[Recorded information]

● ● ● ● ●

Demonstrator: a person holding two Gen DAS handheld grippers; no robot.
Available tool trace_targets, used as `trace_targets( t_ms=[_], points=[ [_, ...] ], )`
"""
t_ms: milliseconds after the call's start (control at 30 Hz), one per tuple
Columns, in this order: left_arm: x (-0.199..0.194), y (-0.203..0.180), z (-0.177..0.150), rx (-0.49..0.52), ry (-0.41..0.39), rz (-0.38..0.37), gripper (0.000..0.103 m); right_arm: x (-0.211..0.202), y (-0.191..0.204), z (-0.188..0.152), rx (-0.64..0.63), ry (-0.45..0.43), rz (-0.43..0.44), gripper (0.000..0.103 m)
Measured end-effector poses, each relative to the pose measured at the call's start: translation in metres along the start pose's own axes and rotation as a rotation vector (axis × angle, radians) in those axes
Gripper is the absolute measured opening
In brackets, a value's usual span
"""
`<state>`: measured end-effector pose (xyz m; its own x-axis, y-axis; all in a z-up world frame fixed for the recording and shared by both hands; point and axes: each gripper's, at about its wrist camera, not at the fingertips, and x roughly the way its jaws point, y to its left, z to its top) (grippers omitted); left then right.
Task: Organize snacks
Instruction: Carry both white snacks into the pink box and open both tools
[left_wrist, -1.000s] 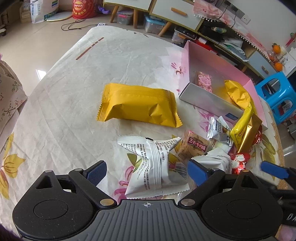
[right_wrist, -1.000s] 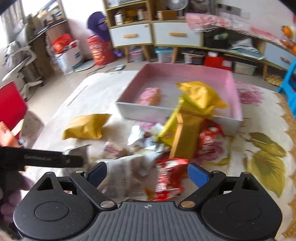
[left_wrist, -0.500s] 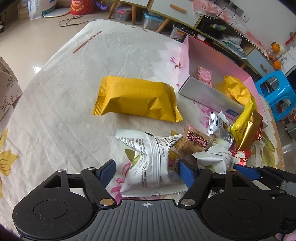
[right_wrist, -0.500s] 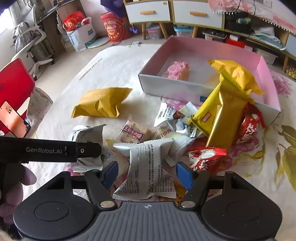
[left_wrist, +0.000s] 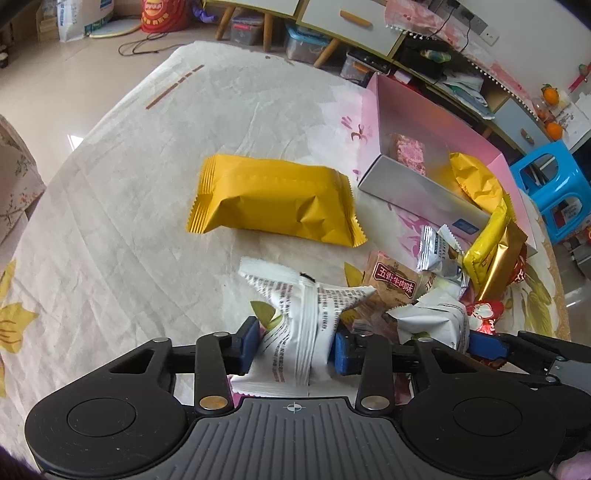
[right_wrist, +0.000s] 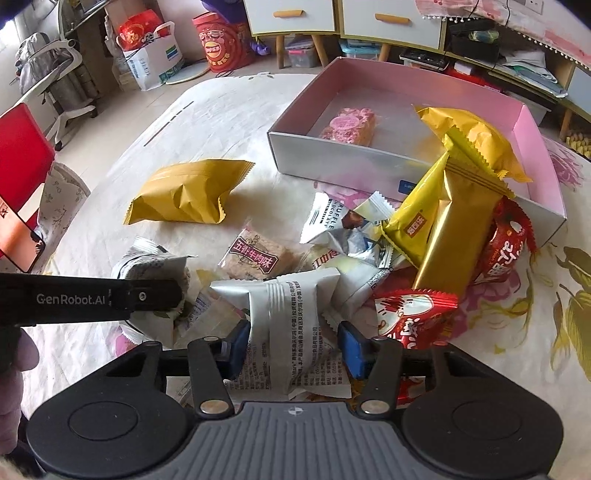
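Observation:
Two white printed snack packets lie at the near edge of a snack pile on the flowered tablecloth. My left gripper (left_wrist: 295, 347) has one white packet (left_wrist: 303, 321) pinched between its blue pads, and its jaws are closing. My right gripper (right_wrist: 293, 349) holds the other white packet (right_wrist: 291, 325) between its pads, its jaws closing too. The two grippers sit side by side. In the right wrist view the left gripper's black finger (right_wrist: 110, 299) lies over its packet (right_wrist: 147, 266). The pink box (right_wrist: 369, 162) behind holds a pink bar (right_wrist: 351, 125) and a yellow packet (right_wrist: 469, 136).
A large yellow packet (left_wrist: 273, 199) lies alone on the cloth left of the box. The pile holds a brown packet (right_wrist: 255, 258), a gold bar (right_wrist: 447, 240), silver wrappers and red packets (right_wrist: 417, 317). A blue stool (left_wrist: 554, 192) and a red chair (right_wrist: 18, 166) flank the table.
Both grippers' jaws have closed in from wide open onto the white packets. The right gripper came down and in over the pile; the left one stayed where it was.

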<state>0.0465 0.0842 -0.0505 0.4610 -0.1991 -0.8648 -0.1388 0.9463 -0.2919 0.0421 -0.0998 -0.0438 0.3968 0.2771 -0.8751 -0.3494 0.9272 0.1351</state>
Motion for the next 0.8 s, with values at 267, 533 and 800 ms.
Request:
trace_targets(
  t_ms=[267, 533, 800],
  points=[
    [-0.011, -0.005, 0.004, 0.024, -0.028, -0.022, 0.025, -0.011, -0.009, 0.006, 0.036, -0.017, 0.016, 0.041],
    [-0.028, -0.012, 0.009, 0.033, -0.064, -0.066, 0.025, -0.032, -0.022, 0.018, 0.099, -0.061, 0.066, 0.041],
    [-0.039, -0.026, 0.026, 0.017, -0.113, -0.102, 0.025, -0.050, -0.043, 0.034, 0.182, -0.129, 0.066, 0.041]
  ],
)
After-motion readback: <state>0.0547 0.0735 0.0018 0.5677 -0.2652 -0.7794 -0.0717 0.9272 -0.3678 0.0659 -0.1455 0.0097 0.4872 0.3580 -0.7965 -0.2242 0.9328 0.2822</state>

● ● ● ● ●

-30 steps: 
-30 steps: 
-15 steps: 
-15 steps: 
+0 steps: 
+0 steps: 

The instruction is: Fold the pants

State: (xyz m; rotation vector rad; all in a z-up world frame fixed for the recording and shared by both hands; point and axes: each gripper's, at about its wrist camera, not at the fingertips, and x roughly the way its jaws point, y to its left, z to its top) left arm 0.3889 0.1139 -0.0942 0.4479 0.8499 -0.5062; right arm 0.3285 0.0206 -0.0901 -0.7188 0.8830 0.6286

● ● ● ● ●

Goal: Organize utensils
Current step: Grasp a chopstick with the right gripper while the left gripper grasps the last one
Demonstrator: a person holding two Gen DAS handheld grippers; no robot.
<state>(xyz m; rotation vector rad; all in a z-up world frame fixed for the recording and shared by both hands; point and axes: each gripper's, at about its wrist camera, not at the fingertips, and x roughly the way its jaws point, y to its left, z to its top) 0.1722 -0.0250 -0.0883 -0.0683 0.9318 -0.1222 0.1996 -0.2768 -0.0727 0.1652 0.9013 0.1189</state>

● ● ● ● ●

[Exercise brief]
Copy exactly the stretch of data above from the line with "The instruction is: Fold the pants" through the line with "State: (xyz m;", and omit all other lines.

[Solution to the exercise]
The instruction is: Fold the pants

State: (xyz m; rotation vector rad; all in a z-up world frame fixed for the recording and shared by both hands; point and axes: each gripper's, at about its wrist camera, not at the fingertips, and x roughly the way its jaws point, y to its left, z to its top) left arm 0.3889 0.1139 -0.0942 0.4479 0.8499 -0.5062; right arm 0.3285 0.0206 -0.0901 -0.7188 0.8830 0.6286

Nothing further remains for this exercise.